Alicyclobacillus acidocaldarius

Scientific classification
- Domain: Bacteria
- Kingdom: Bacillati
- Phylum: Bacillota
- Class: Bacilli
- Order: Bacillales
- Family: Alicyclobacillaceae
- Genus: Alicyclobacillus
- Species: A. acidocaldarius
- Binomial name: Alicyclobacillus acidocaldarius Wisotzkey et al. 1992
- Subspecies: subsp. acidocaldarius; subsp. rittmannii;

= Alicyclobacillus acidocaldarius =

- Genus: Alicyclobacillus
- Species: acidocaldarius
- Authority: Wisotzkey et al. 1992

Species of bacterium

Alicyclobacillus acidocaldarius is a species of Gram positive, strictly aerobic, bacterium. The bacteria are acidophilic, thermophilic, and produce endospores. The first identified strains of A. acidocaldarius were from geysers in Yellowstone National Park and fumerole soil in Hawaii Volcano National Park.
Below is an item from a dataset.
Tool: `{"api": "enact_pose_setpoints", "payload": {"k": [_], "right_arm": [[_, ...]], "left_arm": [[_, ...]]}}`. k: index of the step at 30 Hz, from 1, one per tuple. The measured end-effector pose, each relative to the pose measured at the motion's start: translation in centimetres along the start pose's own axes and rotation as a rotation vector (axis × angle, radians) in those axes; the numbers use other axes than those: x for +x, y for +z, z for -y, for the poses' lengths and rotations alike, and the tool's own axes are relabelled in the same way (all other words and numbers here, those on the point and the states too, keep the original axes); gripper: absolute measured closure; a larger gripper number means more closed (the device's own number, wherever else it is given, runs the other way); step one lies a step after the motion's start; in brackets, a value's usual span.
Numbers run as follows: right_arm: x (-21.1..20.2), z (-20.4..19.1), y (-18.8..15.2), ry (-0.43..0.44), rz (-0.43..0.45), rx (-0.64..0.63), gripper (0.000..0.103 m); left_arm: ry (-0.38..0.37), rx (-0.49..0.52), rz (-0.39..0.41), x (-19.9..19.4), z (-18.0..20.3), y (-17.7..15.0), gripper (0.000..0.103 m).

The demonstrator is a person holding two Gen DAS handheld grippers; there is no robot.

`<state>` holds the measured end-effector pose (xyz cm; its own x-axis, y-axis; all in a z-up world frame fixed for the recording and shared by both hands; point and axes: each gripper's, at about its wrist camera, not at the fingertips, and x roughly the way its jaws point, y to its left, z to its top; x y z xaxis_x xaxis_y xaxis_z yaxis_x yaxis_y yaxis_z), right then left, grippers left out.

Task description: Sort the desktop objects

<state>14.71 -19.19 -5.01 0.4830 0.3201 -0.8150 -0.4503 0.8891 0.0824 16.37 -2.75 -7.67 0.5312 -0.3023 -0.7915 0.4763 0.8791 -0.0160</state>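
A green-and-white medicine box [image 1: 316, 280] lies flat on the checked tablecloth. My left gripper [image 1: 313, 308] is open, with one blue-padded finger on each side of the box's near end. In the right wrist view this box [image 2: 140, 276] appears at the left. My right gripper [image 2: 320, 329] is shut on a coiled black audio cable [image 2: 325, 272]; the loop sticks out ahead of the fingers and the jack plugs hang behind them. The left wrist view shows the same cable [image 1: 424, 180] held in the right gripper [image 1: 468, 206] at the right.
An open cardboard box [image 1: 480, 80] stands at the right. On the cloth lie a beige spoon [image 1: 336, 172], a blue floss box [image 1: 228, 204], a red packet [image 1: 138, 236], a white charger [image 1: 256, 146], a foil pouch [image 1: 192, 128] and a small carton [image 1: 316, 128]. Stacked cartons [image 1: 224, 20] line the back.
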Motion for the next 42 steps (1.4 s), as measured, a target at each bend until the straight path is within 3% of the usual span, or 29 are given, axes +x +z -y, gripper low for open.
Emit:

The species was originally classified as Bacillus acidocaldarius in 1971, but further 16S rRNA studies found that the species belonged in the newly created genus Alicyclobacillus. The species name is derived from the Latin acidum (acid) and caldarius (pertaining to warm or hot), referring to the acidic and high temperature environments from which it was first isolated. Thomas D. Brock was one of the researchers who first categorized the species; his discovery of Thermus aquaticus allowed for other researchers to discover Taq polymerase and polyermase chain reaction (PCR).

A strain of A. acidocaldarius has been isolated from thermally heated soils of Mount Rittmann in Antarctica.

Alicyclobacillus acidocaldarius was among the first three species reclassified from the genus Bacillus to the newly created Alicyclobacillus in 1992, along with A. acidoterrestris and A. cycloheptanicus.

The optimum growth temperature for A. acidocaldarius is 60-65 °C, and can grow in the 45-70 °C range. The optimum pH is 3.0-4.0, and can grow in pH 2.0-6.0.